About this task: Reproduce all lines of the listing below in which the word "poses" occurs.

▶

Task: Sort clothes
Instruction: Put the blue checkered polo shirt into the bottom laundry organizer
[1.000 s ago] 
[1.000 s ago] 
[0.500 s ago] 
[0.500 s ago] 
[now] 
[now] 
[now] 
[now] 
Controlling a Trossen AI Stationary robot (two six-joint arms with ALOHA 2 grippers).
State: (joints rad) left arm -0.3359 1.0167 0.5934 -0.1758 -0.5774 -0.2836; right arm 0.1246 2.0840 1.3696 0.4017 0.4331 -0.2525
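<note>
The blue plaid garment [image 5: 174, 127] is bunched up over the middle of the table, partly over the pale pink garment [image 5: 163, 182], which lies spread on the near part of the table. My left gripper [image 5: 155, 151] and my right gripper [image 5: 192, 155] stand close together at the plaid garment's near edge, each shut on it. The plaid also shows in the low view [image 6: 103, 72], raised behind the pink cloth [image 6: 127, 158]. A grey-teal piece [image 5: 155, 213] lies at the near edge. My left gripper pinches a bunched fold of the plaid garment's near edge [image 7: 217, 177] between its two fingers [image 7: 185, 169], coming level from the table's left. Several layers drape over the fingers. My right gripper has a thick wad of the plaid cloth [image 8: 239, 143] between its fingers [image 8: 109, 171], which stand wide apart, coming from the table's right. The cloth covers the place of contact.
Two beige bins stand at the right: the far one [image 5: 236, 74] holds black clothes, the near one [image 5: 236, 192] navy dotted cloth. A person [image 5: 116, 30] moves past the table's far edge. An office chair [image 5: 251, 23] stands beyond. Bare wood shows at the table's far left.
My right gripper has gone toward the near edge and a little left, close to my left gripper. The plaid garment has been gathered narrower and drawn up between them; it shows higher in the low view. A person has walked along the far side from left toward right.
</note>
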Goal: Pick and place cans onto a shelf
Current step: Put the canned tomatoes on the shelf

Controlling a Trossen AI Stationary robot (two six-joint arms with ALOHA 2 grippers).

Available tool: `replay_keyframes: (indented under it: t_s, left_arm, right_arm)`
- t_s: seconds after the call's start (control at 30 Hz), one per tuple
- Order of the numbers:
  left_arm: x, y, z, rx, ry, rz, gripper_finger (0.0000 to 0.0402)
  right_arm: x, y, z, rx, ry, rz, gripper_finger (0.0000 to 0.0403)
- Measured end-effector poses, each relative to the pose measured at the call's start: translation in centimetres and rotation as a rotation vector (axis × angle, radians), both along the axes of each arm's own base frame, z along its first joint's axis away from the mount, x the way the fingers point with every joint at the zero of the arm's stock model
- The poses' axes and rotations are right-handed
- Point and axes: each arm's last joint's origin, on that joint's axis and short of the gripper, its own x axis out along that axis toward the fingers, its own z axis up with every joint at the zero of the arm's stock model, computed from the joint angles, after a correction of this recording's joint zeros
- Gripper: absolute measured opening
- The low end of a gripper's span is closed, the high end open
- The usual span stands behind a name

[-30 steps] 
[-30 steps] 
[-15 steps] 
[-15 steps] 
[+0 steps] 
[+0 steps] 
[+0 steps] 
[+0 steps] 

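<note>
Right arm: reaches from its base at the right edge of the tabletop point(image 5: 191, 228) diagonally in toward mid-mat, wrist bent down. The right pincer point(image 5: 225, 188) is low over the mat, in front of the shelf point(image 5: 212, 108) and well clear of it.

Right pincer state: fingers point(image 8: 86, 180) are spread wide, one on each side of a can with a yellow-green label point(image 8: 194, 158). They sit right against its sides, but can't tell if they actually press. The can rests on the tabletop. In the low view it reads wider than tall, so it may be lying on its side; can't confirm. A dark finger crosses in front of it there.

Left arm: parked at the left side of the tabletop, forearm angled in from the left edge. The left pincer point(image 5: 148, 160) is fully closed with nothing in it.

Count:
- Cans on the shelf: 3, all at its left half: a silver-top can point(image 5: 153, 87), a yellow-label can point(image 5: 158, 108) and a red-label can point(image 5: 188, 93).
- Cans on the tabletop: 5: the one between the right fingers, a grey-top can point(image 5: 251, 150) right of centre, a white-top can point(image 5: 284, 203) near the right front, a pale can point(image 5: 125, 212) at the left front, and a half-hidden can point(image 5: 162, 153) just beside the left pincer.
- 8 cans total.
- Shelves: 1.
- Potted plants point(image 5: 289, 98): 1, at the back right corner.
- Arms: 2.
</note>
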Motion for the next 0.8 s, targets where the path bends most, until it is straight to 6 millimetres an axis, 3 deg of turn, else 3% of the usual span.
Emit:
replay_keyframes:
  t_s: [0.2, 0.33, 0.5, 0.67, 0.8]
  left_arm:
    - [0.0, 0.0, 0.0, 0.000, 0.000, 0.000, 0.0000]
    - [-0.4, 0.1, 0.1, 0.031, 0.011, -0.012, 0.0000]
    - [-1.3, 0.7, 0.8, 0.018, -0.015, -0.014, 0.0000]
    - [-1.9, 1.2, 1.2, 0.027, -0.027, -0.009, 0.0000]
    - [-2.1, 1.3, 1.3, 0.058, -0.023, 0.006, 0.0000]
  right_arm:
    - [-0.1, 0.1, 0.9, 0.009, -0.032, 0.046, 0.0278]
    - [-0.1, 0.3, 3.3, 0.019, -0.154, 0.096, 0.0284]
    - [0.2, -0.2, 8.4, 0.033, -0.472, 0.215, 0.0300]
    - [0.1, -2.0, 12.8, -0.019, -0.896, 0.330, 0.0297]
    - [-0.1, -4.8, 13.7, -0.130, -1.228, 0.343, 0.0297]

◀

Written response:
- Measured end-effector poses, each relative to the pose measured at the call's start: translation in centimetres and rotation as a rotation vector (axis × angle, radians), both along the axes of each arm's own base frame, z along its first joint's axis away from the mount, x the way the fingers point with every joint at the zero of the arm's stock model
- The poses' axes and rotations are right-handed

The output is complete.